Mr George Greig1, Miss Aisha Hancox1, Miss Kesaia Tapueluelu1
1University Of Auckland, Symond Street, New Zealand
The success of any student engagement team depends on the design of its student partnerships. Student partnerships provide professional staff with a finger on the pulse of the student community. Popular models employ students as partners to lead and direct student-serving programmes. As a team of experienced student partners, we have come to recognise the utility of student partnerships go only as far as the preparation its professional and teaching staff are willing to invest. Since becoming an industry truism, we have observed patterns of ineffective preparation and poor execution in student partnerships of all types. Whether as university staff, student body leaders or academic assistants, certainty and communication have long been determining factors in the success of any partnership. Despite this, popular strategies which use students as partners continue to favour flexibility over certainty and visibility over communication. This fatal paradigm limits engagement with students and utility to university staff.
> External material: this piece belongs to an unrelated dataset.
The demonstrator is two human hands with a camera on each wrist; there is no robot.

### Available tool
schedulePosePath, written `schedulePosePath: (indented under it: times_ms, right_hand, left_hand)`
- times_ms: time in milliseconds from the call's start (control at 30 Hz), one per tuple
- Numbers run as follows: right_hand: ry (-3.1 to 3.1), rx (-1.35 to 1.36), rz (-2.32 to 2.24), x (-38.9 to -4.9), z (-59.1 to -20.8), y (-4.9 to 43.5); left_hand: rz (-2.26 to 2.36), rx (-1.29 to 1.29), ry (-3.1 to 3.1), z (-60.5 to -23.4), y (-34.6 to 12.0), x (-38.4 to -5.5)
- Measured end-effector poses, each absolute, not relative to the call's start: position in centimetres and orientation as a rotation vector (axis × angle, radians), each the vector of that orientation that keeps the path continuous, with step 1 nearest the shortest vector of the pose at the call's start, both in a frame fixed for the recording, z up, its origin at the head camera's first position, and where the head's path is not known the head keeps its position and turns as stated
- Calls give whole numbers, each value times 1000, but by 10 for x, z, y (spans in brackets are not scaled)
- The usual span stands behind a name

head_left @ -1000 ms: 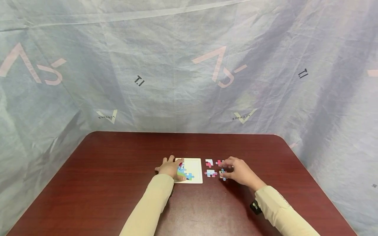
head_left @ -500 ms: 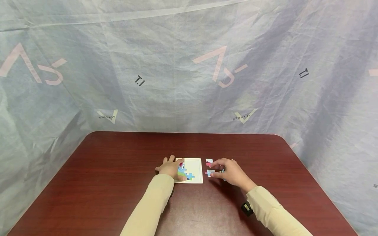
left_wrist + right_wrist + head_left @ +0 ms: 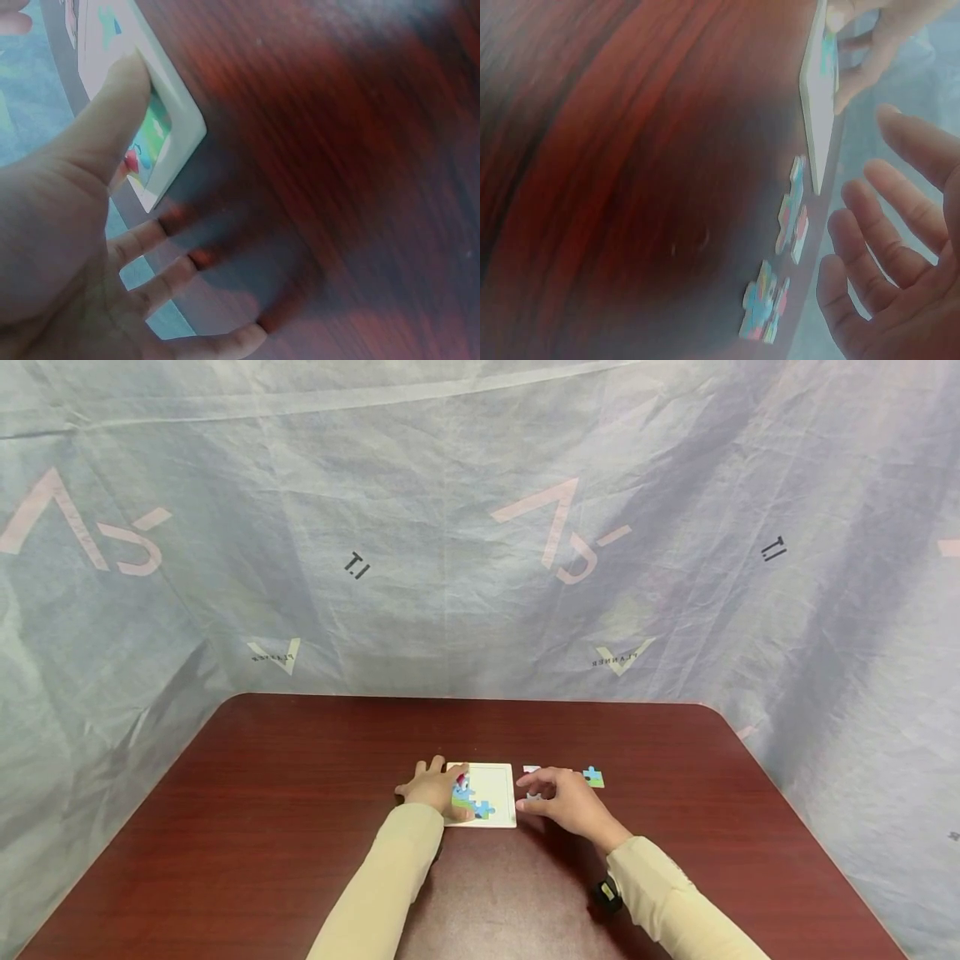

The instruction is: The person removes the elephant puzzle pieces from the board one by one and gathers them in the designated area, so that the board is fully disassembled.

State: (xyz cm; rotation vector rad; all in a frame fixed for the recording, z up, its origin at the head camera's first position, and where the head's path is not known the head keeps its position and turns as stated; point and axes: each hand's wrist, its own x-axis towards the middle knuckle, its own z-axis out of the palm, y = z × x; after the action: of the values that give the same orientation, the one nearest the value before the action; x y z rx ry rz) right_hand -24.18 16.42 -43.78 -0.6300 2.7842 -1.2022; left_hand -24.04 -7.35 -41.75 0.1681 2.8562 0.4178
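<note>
A pale square puzzle tray (image 3: 501, 789) lies on the table, with joined blue and green puzzle pieces (image 3: 482, 810) in its left and lower part. My left hand (image 3: 430, 789) rests across the tray's left side, thumb on the puzzle and other fingers spread on the table. Beside the tray's right edge, my right hand (image 3: 567, 802) hovers over loose pieces, thumb and fingers apart. In the right wrist view nothing is between its fingers, and several loose pieces (image 3: 758, 304) lie below it. One blue-green piece (image 3: 594, 777) shows past the hand; others are partly hidden under it.
The dark red wooden table (image 3: 300, 777) has rounded far corners. Grey printed fabric (image 3: 442, 527) hangs behind it and along both sides. A small black device (image 3: 608, 894) sits at my right wrist.
My right hand has moved left from above the right-hand loose pieces toward the tray, uncovering the blue-green piece. My left hand stays in place on the tray.
</note>
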Motion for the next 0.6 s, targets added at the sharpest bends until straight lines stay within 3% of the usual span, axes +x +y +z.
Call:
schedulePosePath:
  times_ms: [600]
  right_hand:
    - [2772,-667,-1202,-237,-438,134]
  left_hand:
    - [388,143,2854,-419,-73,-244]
This presentation will propose a new way of building student partnerships in the student engagement sphere. Drawing from our experiences as student partners, we will demonstrate how narrative-based models address limitations in the modern partnership approach. Compartmentalising student partnerships into narrative phases encourages certainty in its form and communication in its function. This change in paradigm allows greater long-term integration between student partnerships and university staff, keeping the student engagement finger closer to the pulse of its student cohorts.
George Greig is an undergraduate student completing his Bachelor of Arts and Bachelor of Laws. He has worked as an academic mentor in the School of Social Sciences, a student leader in the Auckland Law School and student leader for junior students.
Aisha Hancox is an undergraduate student completing her Bachelor of Arts and Bachelor of Laws. She has worked as an academic mentor in the School of Culture, Languages and Linguistics with Maori and Pacific students and a mentor in the Auckland Law School.
Kesaia Tapueluelu is completing her Masters in Theology. She has worked as a student leader for intending students, junior students and with Maori and Pacific students in the School of Humanities.
The three students currently work together as student partners with professional staff managing independent teams of student academic mentors.